这次叛乱之所以诡异,在于早已部署妥当的敌对阵营全神戒备,蓄势待发,只待一击毙命,却不防突然涌现第三股力量,扯断双方紧绷的弦,引爆战乱,子时未至,全城乍然轰动,东辰皇宫顿时沦陷为炼狱战场。
稍许了解内幕的史学家著书戏称,只因明了这所谓的第三股神秘的力量,不过三个身如灵猫在后来的天苍大陆政治格局里举足轻重的人物演绎了一场啼笑皆非的戏码。
亥时三刻,南月使者行宫。
灰褐纱窗里烛光摇曳生辉,月色莹莹,映出男子孤绝冷漠的背影。
“名册在此,共计二十一人,十人牵涉此次叛乱,十一人与叛乱者存在血亲关系。”
“不,还有一人!”
独孤烨骨节分明的手指推出一张宣纸,烛光透过摇晃珠帘,光影斑驳,宣纸上的二字,若隐若现。
“这个人?”左辉心疑,脑袋飞速旋转,道,“这个人与此次叛乱没有任何关系,无故死亡,难免惹人怀疑!”
“总有无故牵涉的人,比如,殃及。”
“是,我明白了!”左辉会意地点头,眼底闪烁雀跃的光,竖起手指,将名册往外一扔,“明天天明前,名册上的人必须消失。”
话音刚落,黑影自室内如星光迸射,射向京都各处。
东辰的内乱无关乎他们无意插足,谁胜谁负与南月无攸,但是杀掉一些看似无关紧要,却能在新帝即位后无新人可用。

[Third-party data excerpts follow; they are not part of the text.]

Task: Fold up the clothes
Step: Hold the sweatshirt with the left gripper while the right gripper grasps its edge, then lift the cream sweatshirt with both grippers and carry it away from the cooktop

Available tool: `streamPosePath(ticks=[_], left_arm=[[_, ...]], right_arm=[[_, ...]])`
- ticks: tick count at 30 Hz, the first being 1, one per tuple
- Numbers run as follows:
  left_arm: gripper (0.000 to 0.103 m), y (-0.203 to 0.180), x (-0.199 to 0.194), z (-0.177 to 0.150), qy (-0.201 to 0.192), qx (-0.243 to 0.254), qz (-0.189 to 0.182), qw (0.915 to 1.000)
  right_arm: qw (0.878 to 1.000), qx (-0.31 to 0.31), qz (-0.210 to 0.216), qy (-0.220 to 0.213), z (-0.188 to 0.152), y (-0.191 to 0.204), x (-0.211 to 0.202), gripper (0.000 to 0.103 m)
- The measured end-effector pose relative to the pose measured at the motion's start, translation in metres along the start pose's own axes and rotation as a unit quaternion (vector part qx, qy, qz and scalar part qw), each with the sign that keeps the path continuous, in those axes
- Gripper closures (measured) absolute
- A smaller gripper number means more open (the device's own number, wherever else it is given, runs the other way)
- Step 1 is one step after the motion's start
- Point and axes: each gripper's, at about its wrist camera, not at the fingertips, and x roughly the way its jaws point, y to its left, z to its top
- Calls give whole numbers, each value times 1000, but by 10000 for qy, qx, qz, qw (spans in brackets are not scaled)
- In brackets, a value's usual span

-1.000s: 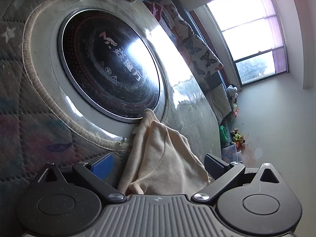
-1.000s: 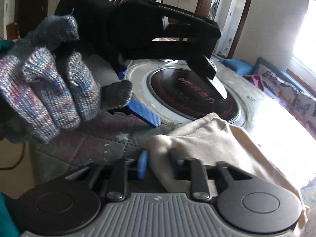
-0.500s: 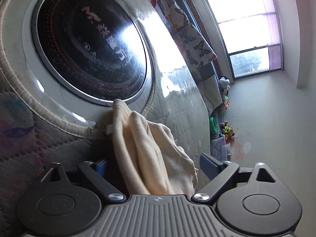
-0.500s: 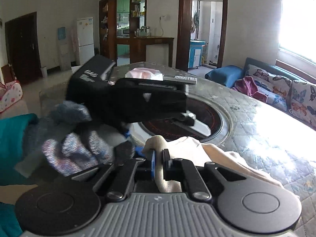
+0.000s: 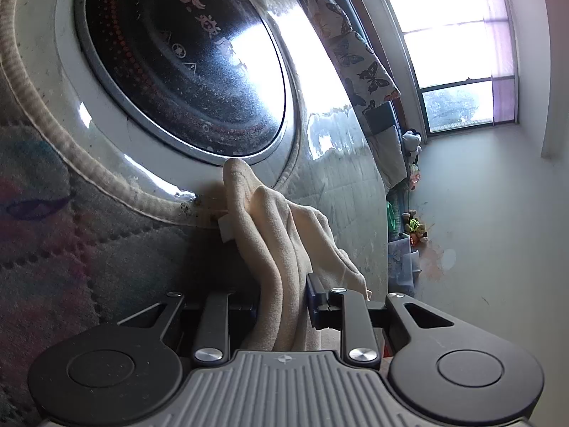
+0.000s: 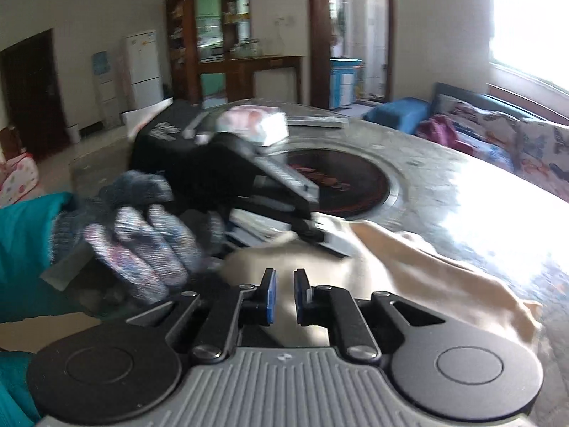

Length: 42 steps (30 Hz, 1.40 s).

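Two claws on one cream garment

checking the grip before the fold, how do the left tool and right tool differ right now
Left tool has just been closing on a thick bunch of cream cloth; right tool is shut to a narrow slit. Left tool plainly pinches cloth; whether right tool does is unclear. Both sit over the same cloth.

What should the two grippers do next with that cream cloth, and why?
Probably lift both together and carry the held edge over. The left gripper has just been closing its jaws and pinches the bunched cloth; the right gripper also looks shut on it.
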Motion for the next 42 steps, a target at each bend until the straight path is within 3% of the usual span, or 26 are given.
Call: streamPosePath(ticks=[8,15,18,24,31,36,42], left_arm=[[77,-12,2,-4,-75,373,123,9992],[76,-17,2,-3,-17,523,220,9984],[76,-23,5,-3,-17,563,246,9981],[75,-26,7,-3,15,637,285,9976],[74,-28,9,0,41,706,285,9971],[74,-29,12,0,27,742,290,9968],[76,-33,15,-5,-31,945,379,9948]], right_arm=[[9887,954,-1159,-7,-18,-67,-20,91],[9691,1796,-1689,30,-39,-138,-18,82],[9639,1999,-1759,2,-49,-157,-18,71],[9575,2395,-1610,-28,-60,-181,1,71],[9539,2560,-1556,-196,-64,-181,-3,71],[9535,2642,-1433,-219,-64,-177,-5,89],[9528,2623,-1500,-304,-64,-166,-12,93]])
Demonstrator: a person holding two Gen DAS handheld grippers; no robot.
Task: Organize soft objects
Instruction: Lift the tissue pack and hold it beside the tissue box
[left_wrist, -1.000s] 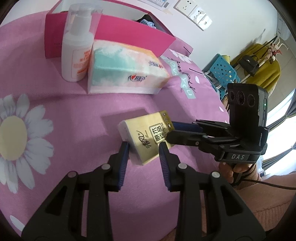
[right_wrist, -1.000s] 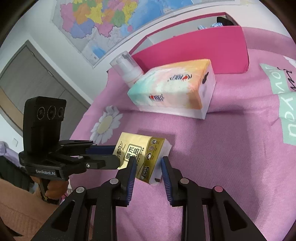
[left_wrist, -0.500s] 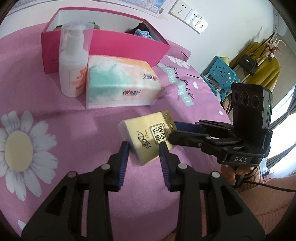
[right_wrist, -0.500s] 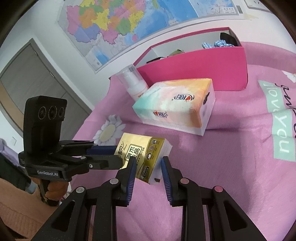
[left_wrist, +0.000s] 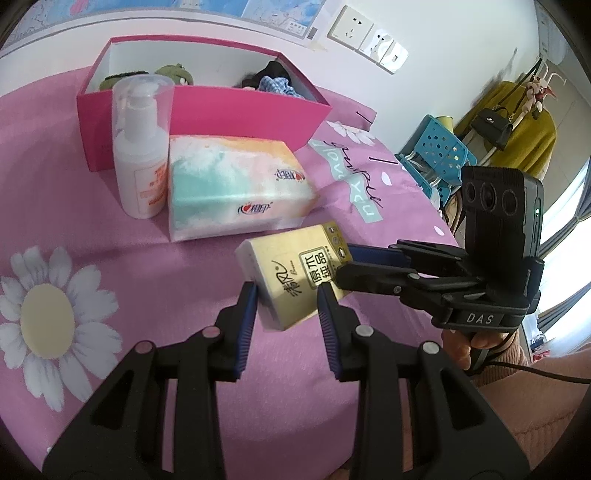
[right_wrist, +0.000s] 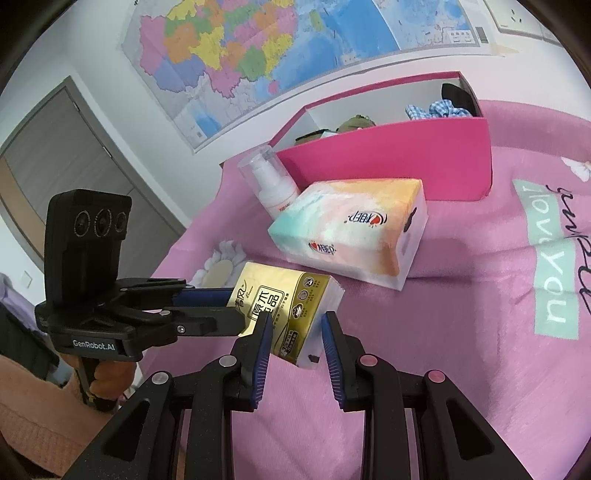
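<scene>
Small gold plastic-wrapped tissue pack (left_wrist: 295, 280) at frame centre in both wrist views, lifted clear of the pink flower-print bedspread (left_wrist: 122, 266), tilted, gripped at both ends.

Left gripper (left_wrist: 286, 295): fingers (left_wrist: 246, 314) narrowly apart, closed on the near end of the gold pack, blue pads pressing its sides. Same gripper in the right wrist view at left (right_wrist: 232, 308), clamped on the pack's left end.

Right gripper (right_wrist: 297, 326): fingers (right_wrist: 263, 343) narrowly apart, pinching the pack's lower end. In the left wrist view, entering from the right (left_wrist: 341, 264), tips on the pack's right end; hand (left_wrist: 465, 350) on its handle at lower right.

Behind the pack, upper centre: large pastel orange-and-teal soft tissue pack (left_wrist: 232, 192) lying flat on the bedspread, apart from the gold one. White pump bottle with clear cap (left_wrist: 142, 147) upright, just beside its left end. Open magenta cardboard box (left_wrist: 240, 114) behind both, close to the wall; inside, a green plush item (left_wrist: 173, 72) toward the left, blue checked cloth (left_wrist: 275, 83) and something dark toward the right.

Colourful wall map (right_wrist: 258, 48) across the top of the right wrist view.
</scene>
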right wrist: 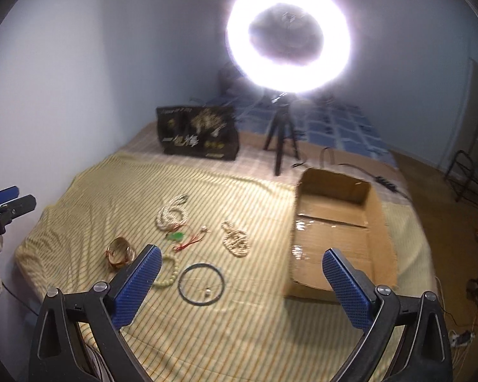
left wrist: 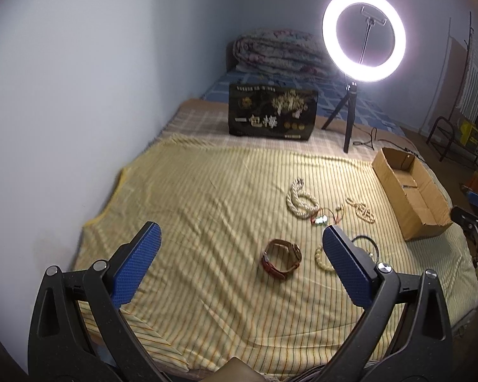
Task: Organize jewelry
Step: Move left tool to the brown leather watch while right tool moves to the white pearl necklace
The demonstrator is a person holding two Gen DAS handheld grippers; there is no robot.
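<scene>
Jewelry lies scattered on a yellow striped cloth. I see a brown-strap watch, a thick pearl rope necklace, a smaller bead necklace, a red cord with a green pendant, a pale bead bracelet and a black ring cord. An open cardboard box sits to the right of them. My left gripper hangs open above the cloth, near the watch. My right gripper is open too, between the ring cord and the box.
A lit ring light on a tripod stands behind the cloth, beside a black printed bag. Folded quilts lie at the far end of the bed. A wall runs along the left; floor and a metal rack are right.
</scene>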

政令不顺,经济不畅,至少能在短期内东辰无暇顾及他国。
亥时三刻,西郊大营。
新任西营统领以及三位副将集合十位投诚贤王的将领于营帐密谋剿党事宜,京都各处贤王兵力分布图铺于桌面,一目了然。
统领立于主位挥斥方遒,三位亲密副将紧促点头。
突然,黑光一闪,帐内烛光全灭。漆暗营帐中,咔嚓声连续四道,闷哼声仅探出舌尖。
烛光再燃,血红刀刃在四具尸体上擦拭,来不及嗤笑地下未冷尸体的无知,十位将领聚首于桌,一面残血红旗赫然刺于桌面。
这个位置,正好是东辰皇宫。
亥时三刻,胭脂楼。
莺歌缭绕,娇媚如花的女子舞姿如魅如幻。
两位男子摇头晃脑,沉迷入醉,歌姬在怀,手指在妖娆身姿上来回游弋。
“人人都道莺儿的歌声过于低哑冷清,倒是二公子慧眼识美人!”
二公子闻言,大笑,凑过去,低声道:“本公子欣赏的可不是她歌艺,本公子欣赏的是她这样清冷的声音在床榻之上的竟然那样销魂噬骨!”
“哦?”男子眉梢轻佻,“那公子是已经……”
两人对视一眼,同时哈哈大笑。
笑声悬梁,忽然戛然而止。
琴弦脱琴流金一闪,正中二公子眉心。
“二公子,你醉了?”
怀中佳人虚搂,手中突然多了一把剑,直插二公子心窝。
另一男子怀中的美人微笑如初,漫步上前,薄纱一卷,二公子的头颅铿然落地。
亥时三刻,皇城清谧园。
相较皇城上空箭弩待发的火药气息,清谧园宁静安详,冬风萧瑟,吹动树影摇曳,于青色萦绕间,男子一人独坐,长发飞散,白衣轻扬,左手执壶,姿态优雅如仙,自斟自饮,空荡的酒壶散落一地,却未见他丝毫醉态。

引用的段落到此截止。